▸ How to complete this task:
Report the count of lines with "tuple" in the data below, and no other words.

Stored data
BEGIN
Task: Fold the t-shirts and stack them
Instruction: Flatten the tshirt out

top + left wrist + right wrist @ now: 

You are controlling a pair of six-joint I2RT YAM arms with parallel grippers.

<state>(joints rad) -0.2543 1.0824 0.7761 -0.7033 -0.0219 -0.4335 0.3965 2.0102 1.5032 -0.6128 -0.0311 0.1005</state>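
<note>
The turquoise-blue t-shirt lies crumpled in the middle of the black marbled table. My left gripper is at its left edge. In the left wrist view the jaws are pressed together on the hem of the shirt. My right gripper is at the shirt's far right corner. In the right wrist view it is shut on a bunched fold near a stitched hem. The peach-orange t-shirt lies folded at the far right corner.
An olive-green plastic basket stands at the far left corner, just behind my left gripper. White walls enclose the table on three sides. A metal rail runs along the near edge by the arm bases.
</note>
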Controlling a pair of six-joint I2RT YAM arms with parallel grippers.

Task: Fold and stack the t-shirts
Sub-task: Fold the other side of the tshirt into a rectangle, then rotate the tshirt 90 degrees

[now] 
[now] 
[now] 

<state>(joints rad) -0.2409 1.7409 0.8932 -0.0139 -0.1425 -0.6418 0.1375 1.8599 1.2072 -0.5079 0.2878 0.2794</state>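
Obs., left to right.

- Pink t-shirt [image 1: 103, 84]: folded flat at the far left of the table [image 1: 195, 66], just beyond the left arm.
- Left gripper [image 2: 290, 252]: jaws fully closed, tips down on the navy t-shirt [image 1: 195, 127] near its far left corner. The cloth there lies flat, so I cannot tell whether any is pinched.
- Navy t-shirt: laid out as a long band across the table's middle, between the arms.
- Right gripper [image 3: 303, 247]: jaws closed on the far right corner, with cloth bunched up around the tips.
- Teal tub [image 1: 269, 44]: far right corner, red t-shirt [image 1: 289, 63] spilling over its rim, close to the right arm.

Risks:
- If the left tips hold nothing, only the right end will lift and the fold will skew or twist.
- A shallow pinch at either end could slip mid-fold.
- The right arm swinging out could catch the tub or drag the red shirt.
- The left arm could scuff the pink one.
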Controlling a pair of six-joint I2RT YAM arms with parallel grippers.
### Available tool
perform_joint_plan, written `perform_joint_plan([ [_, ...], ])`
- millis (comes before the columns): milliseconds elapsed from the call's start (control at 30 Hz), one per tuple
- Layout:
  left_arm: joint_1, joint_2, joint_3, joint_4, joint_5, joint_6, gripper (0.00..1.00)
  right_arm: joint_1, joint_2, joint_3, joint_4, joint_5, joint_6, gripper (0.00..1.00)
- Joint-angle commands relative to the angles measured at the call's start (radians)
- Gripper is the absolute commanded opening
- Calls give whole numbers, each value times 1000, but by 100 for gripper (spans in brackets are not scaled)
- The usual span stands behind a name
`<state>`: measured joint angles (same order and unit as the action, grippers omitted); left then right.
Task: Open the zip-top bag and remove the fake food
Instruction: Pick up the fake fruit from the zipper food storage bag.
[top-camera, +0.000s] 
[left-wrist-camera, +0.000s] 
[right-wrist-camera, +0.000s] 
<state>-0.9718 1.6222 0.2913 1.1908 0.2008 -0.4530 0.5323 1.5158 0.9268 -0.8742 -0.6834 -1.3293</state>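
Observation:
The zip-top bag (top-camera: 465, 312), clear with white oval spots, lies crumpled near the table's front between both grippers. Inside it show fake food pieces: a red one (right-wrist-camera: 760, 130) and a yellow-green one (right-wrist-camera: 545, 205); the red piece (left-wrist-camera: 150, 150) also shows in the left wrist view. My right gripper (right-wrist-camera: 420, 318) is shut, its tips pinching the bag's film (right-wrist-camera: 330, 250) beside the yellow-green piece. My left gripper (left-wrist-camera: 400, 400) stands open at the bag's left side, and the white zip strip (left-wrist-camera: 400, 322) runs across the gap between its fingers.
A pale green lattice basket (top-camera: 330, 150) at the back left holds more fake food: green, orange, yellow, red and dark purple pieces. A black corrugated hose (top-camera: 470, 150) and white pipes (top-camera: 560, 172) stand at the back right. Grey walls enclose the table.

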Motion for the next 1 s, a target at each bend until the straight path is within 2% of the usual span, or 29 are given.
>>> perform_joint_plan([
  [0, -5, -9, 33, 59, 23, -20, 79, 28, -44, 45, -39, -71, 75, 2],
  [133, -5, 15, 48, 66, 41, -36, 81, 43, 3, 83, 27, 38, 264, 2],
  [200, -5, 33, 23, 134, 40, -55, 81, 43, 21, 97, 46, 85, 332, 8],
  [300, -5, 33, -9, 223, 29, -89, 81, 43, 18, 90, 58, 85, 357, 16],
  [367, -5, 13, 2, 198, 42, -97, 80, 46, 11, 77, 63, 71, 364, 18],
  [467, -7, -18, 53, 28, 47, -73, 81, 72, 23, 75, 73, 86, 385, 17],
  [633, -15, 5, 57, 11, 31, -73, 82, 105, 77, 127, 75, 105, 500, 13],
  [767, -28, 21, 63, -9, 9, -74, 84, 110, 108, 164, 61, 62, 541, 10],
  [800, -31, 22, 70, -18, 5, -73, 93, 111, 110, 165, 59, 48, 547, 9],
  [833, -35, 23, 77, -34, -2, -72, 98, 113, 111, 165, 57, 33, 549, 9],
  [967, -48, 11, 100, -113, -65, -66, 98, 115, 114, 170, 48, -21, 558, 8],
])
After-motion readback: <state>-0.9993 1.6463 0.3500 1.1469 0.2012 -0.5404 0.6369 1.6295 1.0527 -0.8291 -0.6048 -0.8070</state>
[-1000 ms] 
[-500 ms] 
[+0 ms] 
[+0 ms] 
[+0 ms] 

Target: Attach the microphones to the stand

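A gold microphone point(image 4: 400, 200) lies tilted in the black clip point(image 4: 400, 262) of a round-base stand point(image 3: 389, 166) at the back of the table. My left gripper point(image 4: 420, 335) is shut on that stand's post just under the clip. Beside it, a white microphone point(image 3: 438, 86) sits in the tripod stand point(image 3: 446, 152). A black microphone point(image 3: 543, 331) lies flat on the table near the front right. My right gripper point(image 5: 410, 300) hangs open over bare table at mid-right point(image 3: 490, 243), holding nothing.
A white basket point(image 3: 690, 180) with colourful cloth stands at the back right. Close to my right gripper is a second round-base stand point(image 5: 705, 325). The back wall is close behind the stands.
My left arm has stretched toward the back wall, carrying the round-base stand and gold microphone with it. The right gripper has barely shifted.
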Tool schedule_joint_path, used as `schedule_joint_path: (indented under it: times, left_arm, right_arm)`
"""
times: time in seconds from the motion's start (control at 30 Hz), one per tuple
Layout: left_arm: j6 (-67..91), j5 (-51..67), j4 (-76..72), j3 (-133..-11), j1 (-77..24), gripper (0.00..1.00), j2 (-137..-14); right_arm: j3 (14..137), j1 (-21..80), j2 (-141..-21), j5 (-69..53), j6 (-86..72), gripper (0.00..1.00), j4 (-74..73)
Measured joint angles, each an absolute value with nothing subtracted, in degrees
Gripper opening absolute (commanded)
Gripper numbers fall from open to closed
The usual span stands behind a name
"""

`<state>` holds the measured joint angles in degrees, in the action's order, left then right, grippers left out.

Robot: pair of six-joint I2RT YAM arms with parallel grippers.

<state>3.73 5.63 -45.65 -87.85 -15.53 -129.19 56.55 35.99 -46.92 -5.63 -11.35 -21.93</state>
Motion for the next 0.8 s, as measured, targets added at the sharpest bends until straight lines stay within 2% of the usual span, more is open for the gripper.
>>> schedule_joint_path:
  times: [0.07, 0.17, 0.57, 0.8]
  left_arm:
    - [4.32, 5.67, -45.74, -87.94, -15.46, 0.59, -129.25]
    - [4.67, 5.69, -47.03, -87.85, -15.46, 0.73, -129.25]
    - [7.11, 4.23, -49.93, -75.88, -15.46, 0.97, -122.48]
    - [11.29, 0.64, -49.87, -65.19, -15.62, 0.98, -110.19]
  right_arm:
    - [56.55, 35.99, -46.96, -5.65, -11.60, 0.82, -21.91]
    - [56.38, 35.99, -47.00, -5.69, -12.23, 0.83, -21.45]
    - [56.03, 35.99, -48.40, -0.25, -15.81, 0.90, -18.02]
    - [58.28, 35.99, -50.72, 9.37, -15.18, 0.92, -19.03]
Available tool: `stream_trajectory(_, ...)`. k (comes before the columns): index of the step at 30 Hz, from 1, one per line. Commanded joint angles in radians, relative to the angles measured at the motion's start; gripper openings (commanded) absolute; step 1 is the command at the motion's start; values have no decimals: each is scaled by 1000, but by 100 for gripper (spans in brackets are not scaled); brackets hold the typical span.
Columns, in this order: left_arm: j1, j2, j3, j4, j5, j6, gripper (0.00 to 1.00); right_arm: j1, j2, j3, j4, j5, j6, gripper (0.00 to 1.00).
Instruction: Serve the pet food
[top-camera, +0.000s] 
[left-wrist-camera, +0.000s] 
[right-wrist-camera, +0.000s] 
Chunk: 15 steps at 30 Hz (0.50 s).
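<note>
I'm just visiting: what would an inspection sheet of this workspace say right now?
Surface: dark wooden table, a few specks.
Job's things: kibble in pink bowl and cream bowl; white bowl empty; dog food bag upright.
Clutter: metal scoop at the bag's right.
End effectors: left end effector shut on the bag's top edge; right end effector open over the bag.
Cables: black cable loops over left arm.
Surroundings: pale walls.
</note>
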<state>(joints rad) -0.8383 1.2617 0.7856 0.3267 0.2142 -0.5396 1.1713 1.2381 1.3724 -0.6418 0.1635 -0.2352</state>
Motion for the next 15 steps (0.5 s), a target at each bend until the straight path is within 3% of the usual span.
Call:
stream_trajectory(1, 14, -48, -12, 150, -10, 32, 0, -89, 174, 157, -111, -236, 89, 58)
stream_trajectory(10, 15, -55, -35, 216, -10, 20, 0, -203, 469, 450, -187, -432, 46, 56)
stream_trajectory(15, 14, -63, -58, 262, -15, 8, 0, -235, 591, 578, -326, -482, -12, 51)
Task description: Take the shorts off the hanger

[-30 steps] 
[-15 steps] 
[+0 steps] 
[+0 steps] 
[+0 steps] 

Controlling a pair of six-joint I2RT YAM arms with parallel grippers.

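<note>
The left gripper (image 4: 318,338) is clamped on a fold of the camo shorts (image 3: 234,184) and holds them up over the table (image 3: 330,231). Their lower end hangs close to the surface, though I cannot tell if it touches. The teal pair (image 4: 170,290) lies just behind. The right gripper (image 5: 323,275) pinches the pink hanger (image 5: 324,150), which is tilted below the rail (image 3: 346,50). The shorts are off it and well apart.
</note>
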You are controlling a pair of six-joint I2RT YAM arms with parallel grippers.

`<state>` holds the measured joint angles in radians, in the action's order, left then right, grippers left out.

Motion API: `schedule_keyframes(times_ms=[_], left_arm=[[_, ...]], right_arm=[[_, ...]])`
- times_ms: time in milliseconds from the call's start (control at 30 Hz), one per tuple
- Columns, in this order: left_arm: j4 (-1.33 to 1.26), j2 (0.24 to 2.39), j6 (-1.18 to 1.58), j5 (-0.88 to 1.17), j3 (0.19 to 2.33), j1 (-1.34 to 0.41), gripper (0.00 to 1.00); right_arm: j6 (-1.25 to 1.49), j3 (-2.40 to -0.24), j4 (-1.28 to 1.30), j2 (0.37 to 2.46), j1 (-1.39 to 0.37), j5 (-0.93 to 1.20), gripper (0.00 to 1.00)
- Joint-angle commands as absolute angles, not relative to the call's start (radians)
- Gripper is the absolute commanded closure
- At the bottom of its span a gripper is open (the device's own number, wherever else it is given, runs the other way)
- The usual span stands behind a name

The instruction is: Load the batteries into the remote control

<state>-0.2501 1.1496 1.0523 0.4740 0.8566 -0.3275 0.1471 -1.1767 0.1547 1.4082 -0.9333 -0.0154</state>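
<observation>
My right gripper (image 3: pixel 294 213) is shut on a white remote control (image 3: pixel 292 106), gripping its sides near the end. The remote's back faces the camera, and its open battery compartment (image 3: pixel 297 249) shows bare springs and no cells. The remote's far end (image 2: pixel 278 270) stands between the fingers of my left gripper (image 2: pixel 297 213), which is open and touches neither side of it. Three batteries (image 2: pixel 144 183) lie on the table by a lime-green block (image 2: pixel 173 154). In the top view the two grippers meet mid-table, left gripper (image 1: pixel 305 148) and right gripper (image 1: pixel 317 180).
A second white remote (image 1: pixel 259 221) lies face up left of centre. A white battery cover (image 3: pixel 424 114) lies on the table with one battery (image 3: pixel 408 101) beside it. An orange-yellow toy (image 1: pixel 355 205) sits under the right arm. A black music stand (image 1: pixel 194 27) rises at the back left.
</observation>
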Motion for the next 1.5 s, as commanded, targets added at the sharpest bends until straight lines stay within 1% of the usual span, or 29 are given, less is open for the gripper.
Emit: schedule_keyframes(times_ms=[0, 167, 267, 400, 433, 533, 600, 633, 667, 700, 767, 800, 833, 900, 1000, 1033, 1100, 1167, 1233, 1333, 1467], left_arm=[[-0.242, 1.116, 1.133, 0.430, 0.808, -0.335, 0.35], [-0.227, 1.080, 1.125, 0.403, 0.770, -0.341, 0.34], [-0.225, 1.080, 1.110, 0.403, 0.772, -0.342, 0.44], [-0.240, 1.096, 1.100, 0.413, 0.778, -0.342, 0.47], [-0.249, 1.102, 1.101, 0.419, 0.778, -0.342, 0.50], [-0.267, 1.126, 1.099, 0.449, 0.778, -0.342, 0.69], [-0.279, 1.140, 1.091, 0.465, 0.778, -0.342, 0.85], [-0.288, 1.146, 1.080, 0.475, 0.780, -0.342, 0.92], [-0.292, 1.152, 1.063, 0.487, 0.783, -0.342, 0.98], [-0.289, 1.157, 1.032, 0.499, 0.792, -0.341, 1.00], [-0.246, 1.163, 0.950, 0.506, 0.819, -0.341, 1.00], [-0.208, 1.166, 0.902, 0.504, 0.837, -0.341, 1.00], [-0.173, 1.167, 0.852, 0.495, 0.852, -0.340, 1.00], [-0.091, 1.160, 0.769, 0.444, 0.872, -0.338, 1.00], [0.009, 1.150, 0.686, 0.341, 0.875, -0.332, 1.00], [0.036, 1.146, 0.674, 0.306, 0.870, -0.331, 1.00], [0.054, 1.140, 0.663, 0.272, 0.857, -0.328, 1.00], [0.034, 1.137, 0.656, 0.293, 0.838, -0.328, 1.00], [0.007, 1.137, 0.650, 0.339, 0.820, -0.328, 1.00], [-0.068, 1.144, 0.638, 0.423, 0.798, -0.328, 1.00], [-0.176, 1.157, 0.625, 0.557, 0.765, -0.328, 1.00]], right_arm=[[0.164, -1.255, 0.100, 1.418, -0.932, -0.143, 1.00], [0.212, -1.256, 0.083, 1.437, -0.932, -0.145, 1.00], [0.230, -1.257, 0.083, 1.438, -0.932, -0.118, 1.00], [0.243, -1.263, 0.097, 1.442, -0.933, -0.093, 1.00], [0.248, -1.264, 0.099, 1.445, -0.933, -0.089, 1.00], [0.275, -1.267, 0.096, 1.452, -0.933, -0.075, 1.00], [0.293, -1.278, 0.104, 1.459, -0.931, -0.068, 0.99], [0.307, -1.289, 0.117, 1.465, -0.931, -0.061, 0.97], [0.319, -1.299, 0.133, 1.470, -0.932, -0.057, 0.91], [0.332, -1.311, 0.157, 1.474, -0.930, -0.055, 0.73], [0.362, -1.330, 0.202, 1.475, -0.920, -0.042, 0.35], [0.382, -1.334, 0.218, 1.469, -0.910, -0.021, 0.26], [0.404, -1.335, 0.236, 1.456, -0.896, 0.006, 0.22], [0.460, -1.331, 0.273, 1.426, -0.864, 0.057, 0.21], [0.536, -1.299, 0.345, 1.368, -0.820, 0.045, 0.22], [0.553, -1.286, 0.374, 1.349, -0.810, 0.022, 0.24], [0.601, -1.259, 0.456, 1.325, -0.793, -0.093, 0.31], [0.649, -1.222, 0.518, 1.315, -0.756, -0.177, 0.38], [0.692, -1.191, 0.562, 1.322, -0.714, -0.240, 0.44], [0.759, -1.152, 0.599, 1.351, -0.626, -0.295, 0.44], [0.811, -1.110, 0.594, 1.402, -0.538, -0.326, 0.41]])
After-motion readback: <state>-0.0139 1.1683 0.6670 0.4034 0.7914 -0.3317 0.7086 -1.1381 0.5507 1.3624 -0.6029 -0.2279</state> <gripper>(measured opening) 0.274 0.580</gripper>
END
▸ Solution for this task:
3